The purpose of this project is to predict/estimate the users’ next orders based on customer orders over time.
The dataset is anonymized and contains a sample of over 3 million grocery orders from more than 200,000 users. For each user, Kaggle provides between 4 and 100 of their orders, with the sequence of products purchased in each order. Moreover, the week and hour of day the order was placed are also provided, and a relative measure of time between orders.
In order to to facilitate, simplify and better understand the content and relationships between all the csv files provided by Kaggle, a schema including connections to multiple data tables have been visualized via the SQL architecture. Besides, all data types are specified. An opportunity to see the origin of each column on this schema is obtained.
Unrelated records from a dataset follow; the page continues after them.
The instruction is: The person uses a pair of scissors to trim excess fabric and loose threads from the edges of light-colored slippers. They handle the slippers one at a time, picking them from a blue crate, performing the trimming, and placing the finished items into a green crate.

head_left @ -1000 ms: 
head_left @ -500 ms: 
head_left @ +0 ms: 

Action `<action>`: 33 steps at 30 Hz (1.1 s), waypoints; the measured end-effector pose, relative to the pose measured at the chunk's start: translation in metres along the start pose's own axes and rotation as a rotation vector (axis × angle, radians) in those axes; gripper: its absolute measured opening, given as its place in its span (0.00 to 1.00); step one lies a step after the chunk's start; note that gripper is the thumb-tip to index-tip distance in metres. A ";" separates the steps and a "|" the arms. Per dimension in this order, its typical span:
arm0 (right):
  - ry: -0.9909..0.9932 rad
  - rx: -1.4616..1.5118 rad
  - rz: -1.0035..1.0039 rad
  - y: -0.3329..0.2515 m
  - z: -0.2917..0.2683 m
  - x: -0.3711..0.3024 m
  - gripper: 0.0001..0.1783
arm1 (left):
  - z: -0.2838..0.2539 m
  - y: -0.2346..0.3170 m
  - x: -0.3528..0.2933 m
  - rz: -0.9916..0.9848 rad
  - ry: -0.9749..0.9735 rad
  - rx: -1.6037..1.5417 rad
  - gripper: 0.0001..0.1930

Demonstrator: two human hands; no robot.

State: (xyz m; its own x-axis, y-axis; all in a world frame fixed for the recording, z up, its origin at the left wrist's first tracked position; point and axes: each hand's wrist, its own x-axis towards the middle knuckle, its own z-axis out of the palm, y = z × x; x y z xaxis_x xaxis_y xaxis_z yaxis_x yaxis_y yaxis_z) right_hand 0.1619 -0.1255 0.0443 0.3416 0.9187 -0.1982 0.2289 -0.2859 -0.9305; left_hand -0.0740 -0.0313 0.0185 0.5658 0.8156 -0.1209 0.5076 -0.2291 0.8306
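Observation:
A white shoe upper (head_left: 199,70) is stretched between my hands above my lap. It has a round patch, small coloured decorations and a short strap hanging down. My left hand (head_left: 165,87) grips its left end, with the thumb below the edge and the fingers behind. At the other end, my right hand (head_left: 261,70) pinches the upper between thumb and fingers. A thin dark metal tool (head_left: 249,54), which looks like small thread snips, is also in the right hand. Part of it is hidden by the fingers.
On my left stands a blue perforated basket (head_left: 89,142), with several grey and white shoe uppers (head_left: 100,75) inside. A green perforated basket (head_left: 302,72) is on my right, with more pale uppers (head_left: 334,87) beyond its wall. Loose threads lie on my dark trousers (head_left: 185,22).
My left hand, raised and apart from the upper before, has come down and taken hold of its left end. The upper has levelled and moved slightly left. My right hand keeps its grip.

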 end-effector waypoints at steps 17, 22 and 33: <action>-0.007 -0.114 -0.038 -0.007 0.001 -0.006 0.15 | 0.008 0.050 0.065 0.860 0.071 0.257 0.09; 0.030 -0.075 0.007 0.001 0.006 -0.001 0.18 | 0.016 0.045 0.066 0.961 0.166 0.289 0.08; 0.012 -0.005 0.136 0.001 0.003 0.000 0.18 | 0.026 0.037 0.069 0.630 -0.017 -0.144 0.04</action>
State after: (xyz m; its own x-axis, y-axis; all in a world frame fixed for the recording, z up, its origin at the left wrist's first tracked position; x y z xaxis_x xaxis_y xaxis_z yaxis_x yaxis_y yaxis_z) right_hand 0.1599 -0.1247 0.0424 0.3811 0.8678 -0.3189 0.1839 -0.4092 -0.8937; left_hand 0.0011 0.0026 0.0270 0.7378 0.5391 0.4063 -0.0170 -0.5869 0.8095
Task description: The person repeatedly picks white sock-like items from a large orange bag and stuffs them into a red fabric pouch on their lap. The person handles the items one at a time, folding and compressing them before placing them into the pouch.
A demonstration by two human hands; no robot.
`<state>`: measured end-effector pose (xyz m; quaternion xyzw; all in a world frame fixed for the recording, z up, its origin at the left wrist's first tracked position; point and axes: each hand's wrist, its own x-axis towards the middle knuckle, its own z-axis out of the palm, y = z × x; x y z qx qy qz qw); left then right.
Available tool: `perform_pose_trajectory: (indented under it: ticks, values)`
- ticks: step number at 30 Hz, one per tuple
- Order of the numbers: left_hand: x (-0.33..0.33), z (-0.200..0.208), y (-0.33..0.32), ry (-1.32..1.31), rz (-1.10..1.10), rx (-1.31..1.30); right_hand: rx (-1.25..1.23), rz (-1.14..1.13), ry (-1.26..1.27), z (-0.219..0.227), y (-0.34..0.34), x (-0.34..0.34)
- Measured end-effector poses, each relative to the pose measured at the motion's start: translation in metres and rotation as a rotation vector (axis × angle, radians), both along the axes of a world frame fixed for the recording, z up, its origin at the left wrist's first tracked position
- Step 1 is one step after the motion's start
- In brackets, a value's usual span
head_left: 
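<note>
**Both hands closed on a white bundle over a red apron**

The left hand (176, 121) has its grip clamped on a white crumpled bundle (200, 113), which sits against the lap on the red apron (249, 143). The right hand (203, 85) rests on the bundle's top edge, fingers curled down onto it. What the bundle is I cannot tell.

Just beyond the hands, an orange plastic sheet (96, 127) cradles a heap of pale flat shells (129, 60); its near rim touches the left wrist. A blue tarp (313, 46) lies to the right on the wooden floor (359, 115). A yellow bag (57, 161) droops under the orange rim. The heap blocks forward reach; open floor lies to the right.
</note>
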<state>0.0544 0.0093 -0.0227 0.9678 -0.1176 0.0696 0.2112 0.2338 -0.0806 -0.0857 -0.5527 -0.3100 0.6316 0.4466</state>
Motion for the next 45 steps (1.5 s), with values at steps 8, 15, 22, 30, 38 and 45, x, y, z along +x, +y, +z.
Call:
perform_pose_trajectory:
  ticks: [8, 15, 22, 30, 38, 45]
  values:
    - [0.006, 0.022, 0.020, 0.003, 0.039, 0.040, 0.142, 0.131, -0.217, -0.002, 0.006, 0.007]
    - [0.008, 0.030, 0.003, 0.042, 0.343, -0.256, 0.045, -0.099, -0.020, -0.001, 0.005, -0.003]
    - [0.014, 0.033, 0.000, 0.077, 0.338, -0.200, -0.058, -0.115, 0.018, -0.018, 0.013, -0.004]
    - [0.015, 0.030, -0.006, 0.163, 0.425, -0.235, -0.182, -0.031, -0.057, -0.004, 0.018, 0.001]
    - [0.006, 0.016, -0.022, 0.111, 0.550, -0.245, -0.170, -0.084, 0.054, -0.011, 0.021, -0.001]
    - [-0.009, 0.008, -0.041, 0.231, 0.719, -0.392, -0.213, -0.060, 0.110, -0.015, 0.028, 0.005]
As it can be seen from the schema, there are 6 csv files which describes a relational set of files for customers’ orders over time. Each entity (customer, product, order, aisle, etc.) has an associated unique id. It can confidently be said that the most important tables for the project task are order_products_ prior and order_products_train. These two tables are also linked to the order and the products. In other words, products and orders table feed the order_products_ prior and order_products_train tables. The reason of why these two tables are highly important for the task is because they contain the “reordered” columns, which are a basis for predicting the next orders of customers.
We have 134 aisles at total. These aisles contain different products and are grouped by the type of these products. In our visualization which is generated by Tableau, we can obviously see that the huge amount of products are included in the aisle fresh fruits. As an assumption, we can see that people have a lot of option to choose and buy from this aisle. Accordingly, this might increase the reorder rates as well.
In the bar chart below, we have observed products which are contained in more than 64,000 baskets. These products are highly ordered by customers and therefore they are considered as “frequent”.The frequency bar chart demonstrates lots of fruits and vegetables. So we were right about our assumption by saying that “fresh fruit” aisle will probably be the aisle which customers buy the products the most. This is also about the huge amount of products that fresh fruit aisle contain. Specifically, Banana can be observed as the product which is really highly demanded.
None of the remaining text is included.